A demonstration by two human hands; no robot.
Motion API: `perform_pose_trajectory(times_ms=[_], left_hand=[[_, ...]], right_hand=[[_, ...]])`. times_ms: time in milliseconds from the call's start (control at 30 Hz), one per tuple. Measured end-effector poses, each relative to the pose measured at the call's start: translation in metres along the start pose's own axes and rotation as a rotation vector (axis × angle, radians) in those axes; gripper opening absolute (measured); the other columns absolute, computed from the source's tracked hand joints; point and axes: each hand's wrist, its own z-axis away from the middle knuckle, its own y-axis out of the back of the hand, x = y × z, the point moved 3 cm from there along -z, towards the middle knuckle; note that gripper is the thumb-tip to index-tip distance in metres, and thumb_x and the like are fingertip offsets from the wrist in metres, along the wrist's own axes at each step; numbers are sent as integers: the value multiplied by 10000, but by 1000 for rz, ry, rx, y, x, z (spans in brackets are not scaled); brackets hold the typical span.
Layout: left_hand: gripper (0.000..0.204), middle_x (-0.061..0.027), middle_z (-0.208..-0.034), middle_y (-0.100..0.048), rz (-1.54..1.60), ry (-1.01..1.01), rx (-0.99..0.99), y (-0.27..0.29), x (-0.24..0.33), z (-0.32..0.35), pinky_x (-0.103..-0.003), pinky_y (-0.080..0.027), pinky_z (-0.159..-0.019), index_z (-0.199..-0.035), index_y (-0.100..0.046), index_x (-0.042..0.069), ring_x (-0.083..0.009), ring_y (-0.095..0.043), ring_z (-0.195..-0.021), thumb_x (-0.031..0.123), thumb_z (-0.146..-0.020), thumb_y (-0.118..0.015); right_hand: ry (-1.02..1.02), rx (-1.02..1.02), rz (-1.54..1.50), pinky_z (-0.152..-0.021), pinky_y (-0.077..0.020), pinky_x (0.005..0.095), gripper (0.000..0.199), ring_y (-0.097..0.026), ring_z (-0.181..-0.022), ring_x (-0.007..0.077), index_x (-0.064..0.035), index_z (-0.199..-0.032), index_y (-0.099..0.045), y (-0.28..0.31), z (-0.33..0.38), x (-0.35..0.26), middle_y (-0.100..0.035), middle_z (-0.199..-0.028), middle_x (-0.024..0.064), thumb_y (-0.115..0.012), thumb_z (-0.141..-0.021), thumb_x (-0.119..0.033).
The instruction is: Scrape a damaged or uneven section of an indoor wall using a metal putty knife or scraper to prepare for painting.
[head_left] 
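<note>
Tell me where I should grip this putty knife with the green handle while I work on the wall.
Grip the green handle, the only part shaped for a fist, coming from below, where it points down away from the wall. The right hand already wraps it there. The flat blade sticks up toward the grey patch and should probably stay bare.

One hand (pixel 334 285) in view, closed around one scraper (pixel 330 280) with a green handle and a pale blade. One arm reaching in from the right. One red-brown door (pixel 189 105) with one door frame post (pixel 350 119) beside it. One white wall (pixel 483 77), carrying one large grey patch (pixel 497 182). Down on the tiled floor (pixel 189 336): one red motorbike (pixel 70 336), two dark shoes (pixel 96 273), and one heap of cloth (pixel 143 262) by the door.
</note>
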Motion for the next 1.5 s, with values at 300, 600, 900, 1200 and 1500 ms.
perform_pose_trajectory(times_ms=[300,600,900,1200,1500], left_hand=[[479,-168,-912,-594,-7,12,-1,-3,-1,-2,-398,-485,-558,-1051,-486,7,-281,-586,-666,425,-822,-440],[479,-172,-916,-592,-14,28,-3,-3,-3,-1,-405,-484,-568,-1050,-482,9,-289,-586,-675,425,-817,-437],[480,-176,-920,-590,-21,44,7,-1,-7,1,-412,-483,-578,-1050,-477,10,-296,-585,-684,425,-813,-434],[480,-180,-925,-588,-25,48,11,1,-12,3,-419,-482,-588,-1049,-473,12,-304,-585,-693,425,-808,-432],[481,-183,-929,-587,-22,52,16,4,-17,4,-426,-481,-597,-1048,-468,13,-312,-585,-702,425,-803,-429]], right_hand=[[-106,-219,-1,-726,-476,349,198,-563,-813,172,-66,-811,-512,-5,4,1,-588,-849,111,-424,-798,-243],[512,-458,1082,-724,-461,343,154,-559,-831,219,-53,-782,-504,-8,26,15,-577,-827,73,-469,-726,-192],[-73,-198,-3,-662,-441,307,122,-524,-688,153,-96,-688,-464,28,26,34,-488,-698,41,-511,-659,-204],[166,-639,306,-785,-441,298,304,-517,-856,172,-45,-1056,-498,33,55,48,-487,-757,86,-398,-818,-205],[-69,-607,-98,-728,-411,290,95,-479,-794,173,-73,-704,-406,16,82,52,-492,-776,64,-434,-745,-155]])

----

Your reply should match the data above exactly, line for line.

#### Answer
A demonstration by two human hands; no robot.
Motion API: `perform_pose_trajectory(times_ms=[_], left_hand=[[_, ...]], right_hand=[[_, ...]])`. times_ms: time in milliseconds from the call's start (control at 30 Hz), one per tuple. Measured end-effector poses, each relative to the pose measured at the call's start: translation in metres along the start pose's own axes and rotation as a rotation vector (axis × angle, radians) in those axes; gripper opening absolute (measured); the other columns absolute, computed from the source's tracked hand joints; point and axes: each hand's wrist, its own z-axis away from the middle knuckle, its own y-axis out of the back of the hand, x = y × z, the point moved 3 cm from there along -z, towards the middle knuckle; note that gripper is the thumb-tip to index-tip distance in metres, and thumb_x and the like are fingertip offsets from the wrist in metres, along the wrist's own axes at each step; numbers are sent as integers: the value multiplied by 10000, but by 1000 for rz, ry, rx, y, x, z (spans in brackets are not scaled); brackets hold the typical span.
Layout: left_hand: gripper (0.000..0.204), middle_x (-0.061..0.027), middle_z (-0.208..-0.034), middle_y (-0.100..0.048), rz (-1.54..1.60), ry (-1.01..1.01), rx (-0.99..0.99), y (-0.27..0.29), x (-0.24..0.33), z (-0.32..0.35), pinky_x (-0.103..-0.003), pinky_y (-0.080..0.027), pinky_z (-0.159..-0.019), index_z (-0.199..-0.035), index_y (-0.100..0.046), index_x (-0.042..0.069), ring_x (-0.083..0.009), ring_y (-0.095..0.043), ring_z (-0.195..-0.021), thumb_x (-0.031..0.123), thumb_z (-0.146..-0.020), thumb_y (-0.118..0.015); right_hand: ry (-1.02..1.02), rx (-1.02..1.02), rz (-1.54..1.50), pinky_z (-0.152..-0.021), pinky_y (-0.077..0.020), pinky_x (0.005..0.095), gripper (0.000..0.199), ring_y (-0.097..0.026), ring_z (-0.181..-0.022), ring_x (-0.007..0.077), index_x (-0.064..0.035), index_z (-0.199..-0.032), index_y (-0.099..0.045), y (-0.28..0.31), z (-0.33..0.38), x (-0.35..0.26), middle_y (-0.100..0.035), middle_z (-0.199..-0.028), middle_x (-0.024..0.064), thumb_y (-0.115..0.012), thumb_z (-0.141..-0.021), thumb_x (-0.119..0.033).
The instruction is: Scrape a damaged or uneven section of an indoor wall using a metal putty knife or scraper to prepare for painting.
[head_left] 
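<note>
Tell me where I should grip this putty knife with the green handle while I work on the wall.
Grip the green handle, the only part shaped for a fist, coming from below, where it points down away from the wall. The right hand already wraps it there. The flat blade sticks up toward the grey patch and should probably stay bare.

One hand (pixel 334 285) in view, closed around one scraper (pixel 330 280) with a green handle and a pale blade. One arm reaching in from the right. One red-brown door (pixel 189 105) with one door frame post (pixel 350 119) beside it. One white wall (pixel 483 77), carrying one large grey patch (pixel 497 182). Down on the tiled floor (pixel 189 336): one red motorbike (pixel 70 336), two dark shoes (pixel 96 273), and one heap of cloth (pixel 143 262) by the door.
</note>
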Motion for the next 1.5 s, with values at 300, 600, 900, 1200 and 1500 ms.
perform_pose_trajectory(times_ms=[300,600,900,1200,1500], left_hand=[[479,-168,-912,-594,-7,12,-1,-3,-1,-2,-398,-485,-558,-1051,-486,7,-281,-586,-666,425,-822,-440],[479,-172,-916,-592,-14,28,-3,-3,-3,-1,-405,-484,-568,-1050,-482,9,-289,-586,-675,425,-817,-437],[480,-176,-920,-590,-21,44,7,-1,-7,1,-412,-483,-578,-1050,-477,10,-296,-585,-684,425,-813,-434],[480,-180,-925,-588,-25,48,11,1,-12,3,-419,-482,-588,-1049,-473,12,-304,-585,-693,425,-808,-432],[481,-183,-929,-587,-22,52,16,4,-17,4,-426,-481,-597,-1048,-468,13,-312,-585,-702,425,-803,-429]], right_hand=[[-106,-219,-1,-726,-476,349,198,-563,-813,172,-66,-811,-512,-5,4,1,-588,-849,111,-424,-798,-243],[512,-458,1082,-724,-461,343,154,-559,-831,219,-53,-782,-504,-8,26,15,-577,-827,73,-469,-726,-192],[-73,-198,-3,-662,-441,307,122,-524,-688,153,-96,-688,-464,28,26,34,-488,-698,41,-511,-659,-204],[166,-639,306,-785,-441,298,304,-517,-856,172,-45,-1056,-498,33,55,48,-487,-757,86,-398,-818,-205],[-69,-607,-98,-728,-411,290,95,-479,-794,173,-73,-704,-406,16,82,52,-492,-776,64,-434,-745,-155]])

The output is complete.